**Supplied data:**
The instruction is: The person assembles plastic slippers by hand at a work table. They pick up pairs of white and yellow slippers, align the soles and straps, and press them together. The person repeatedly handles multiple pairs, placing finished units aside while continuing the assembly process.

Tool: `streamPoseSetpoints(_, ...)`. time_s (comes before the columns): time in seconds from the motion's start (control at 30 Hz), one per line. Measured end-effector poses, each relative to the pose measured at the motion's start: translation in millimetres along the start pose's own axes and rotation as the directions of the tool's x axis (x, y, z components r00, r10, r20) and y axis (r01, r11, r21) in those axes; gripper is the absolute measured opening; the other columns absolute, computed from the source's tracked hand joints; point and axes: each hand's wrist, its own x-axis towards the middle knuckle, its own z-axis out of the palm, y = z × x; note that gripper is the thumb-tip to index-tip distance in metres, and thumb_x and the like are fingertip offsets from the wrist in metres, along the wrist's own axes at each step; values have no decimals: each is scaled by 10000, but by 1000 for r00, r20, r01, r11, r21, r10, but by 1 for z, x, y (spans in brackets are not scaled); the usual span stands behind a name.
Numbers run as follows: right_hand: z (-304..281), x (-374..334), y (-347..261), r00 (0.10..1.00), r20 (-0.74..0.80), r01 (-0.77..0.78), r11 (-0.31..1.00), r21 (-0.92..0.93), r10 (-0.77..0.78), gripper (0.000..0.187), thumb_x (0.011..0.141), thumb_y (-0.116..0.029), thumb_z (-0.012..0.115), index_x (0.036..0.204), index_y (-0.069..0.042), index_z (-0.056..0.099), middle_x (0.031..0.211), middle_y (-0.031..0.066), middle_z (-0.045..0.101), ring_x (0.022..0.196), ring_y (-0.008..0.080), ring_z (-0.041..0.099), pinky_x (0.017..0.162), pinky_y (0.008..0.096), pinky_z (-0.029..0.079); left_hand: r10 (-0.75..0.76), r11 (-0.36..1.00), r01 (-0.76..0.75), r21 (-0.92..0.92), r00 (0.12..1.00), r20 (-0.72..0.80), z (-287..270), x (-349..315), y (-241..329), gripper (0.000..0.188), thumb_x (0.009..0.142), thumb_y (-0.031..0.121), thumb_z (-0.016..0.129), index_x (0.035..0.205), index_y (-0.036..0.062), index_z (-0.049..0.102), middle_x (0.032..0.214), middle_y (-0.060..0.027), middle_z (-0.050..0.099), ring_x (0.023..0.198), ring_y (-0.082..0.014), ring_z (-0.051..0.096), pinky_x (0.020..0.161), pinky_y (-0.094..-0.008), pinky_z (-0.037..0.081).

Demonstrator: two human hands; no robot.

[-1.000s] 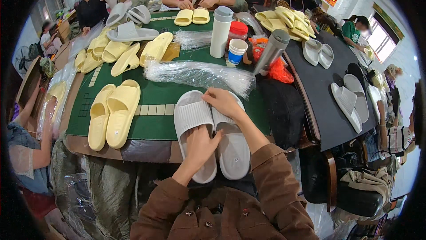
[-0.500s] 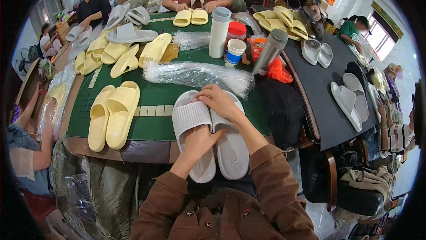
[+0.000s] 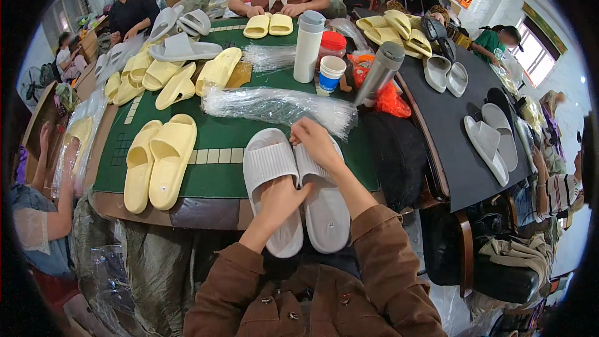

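Observation:
A pair of grey slide slippers, the left one (image 3: 272, 156) and the right one (image 3: 329, 212), lies side by side with heels past the table's near edge. My left hand (image 3: 279, 198) reaches into the left slipper, its fingers hidden under the ribbed strap and its thumb across to the right slipper's inner edge. Over the right slipper's strap, my right hand (image 3: 316, 142) is closed with fingertips together beside the gap between the straps. Whatever it pinches is too small to tell. A bundle of clear plastic ties (image 3: 281, 105) lies just beyond.
Yellow slippers (image 3: 159, 162) stand at left, with more yellow and grey ones piled behind. A white bottle (image 3: 309, 47), a paper cup (image 3: 331, 74), a red-lidded jar (image 3: 332, 44) and a steel flask (image 3: 382, 72) stand beyond the ties. Several people work around the tables.
My right hand has drawn slightly right, off the left slipper's strap, and its fingers have curled closer together. My left hand and the grey slippers have barely moved.

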Motion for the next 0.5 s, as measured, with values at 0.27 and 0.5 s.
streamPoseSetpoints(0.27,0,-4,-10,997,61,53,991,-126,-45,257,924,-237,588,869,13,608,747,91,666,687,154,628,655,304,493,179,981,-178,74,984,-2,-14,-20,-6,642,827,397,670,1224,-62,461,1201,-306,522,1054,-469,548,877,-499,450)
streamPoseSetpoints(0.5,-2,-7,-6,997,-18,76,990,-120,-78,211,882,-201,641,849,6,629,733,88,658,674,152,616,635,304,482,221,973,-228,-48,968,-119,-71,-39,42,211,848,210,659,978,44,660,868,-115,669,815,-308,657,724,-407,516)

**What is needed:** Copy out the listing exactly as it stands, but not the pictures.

**Exercise response:**
The instruction is: The person assembles plastic slippers by hand at a work table. They pick up pairs of white and yellow slippers, align the soles and straps, and press them together. The person repeatedly handles multiple pairs, placing finished units aside while continuing the assembly process.

Tool: `streamPoseSetpoints(_, ...)`. time_s (comes before the columns): time in seconds from the motion's start (control at 30 Hz), one per line. Measured end-effector poses, each relative to the pose measured at the motion's start: translation in millimetres along the start pose's own axes and rotation as the directions of the tool's x axis (x, y, z components r00, r10, r20) and y axis (r01, r11, r21) in those axes; gripper is the absolute measured opening; the other columns absolute, computed from the source's tracked hand joints; point and axes: each hand's wrist, its own x-axis towards the middle knuckle, its own z-axis out of the palm, y = z × x; note that gripper is the thumb-tip to index-tip distance in metres, and thumb_x and the like are fingertip offsets from the wrist in metres, along the wrist's own axes at each step; values have no decimals: each is scaled by 10000, but by 1000 for r00, r20, r01, r11, r21, r10, but by 1 for z, x, y (spans in brackets are not scaled); the usual span stands behind a name.
Numbers run as follows: right_hand: z (-304..281), x (-374..334), y (-347..261), r00 (0.10..1.00), r20 (-0.74..0.80), r01 (-0.77..0.78), r11 (-0.31..1.00), r21 (-0.92..0.93), r10 (-0.77..0.78), gripper (0.000..0.187), thumb_x (0.011..0.141), thumb_y (-0.116..0.029), thumb_z (-0.012..0.115), index_x (0.036..0.204), index_y (-0.069..0.042), index_z (-0.056..0.099), middle_x (0.031..0.211), middle_y (-0.031..0.066), middle_z (-0.045..0.101), ring_x (0.022..0.196), ring_y (-0.008..0.080), ring_z (-0.041..0.099), pinky_x (0.017..0.162), pinky_y (0.008..0.096), pinky_z (-0.029..0.079); left_hand: r10 (-0.75..0.76), r11 (-0.36..1.00), r01 (-0.76..0.75), r21 (-0.92..0.92), r00 (0.12..1.00), r20 (-0.72..0.80), z (-287..270), x (-349..315), y (-241..329), gripper (0.000..0.188), thumb_x (0.009..0.142), thumb_y (-0.031..0.121), thumb_z (-0.016..0.129), index_x (0.035..0.205), index_y (-0.036..0.062), index_z (-0.049..0.102), middle_x (0.032..0.214), middle_y (-0.060..0.027), middle_z (-0.050..0.099), ring_x (0.023..0.198), ring_y (-0.082..0.014), ring_z (-0.051..0.096), pinky_x (0.020..0.161), pinky_y (-0.094..-0.008), pinky_z (-0.037..0.081).

Demonstrator: two human hands; no robot.

[-1.000s] 
[-0.500s] 
[+0.000s] 

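Observation:
A pair of grey slide slippers, the left one (image 3: 272, 156) and the right one (image 3: 329, 212), lies side by side with heels past the table's near edge. My left hand (image 3: 279, 198) reaches into the left slipper, its fingers hidden under the ribbed strap and its thumb across to the right slipper's inner edge. Over the right slipper's strap, my right hand (image 3: 316, 142) is closed with fingertips together beside the gap between the straps. Whatever it pinches is too small to tell. A bundle of clear plastic ties (image 3: 281, 105) lies just beyond.
Yellow slippers (image 3: 159, 162) stand at left, with more yellow and grey ones piled behind. A white bottle (image 3: 309, 47), a paper cup (image 3: 331, 74), a red-lidded jar (image 3: 332, 44) and a steel flask (image 3: 382, 72) stand beyond the ties. Several people work around the tables.
My right hand has drawn slightly right, off the left slipper's strap, and its fingers have curled closer together. My left hand and the grey slippers have barely moved.
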
Motion for the next 0.5 s, as measured, with values at 0.27 and 0.5 s.
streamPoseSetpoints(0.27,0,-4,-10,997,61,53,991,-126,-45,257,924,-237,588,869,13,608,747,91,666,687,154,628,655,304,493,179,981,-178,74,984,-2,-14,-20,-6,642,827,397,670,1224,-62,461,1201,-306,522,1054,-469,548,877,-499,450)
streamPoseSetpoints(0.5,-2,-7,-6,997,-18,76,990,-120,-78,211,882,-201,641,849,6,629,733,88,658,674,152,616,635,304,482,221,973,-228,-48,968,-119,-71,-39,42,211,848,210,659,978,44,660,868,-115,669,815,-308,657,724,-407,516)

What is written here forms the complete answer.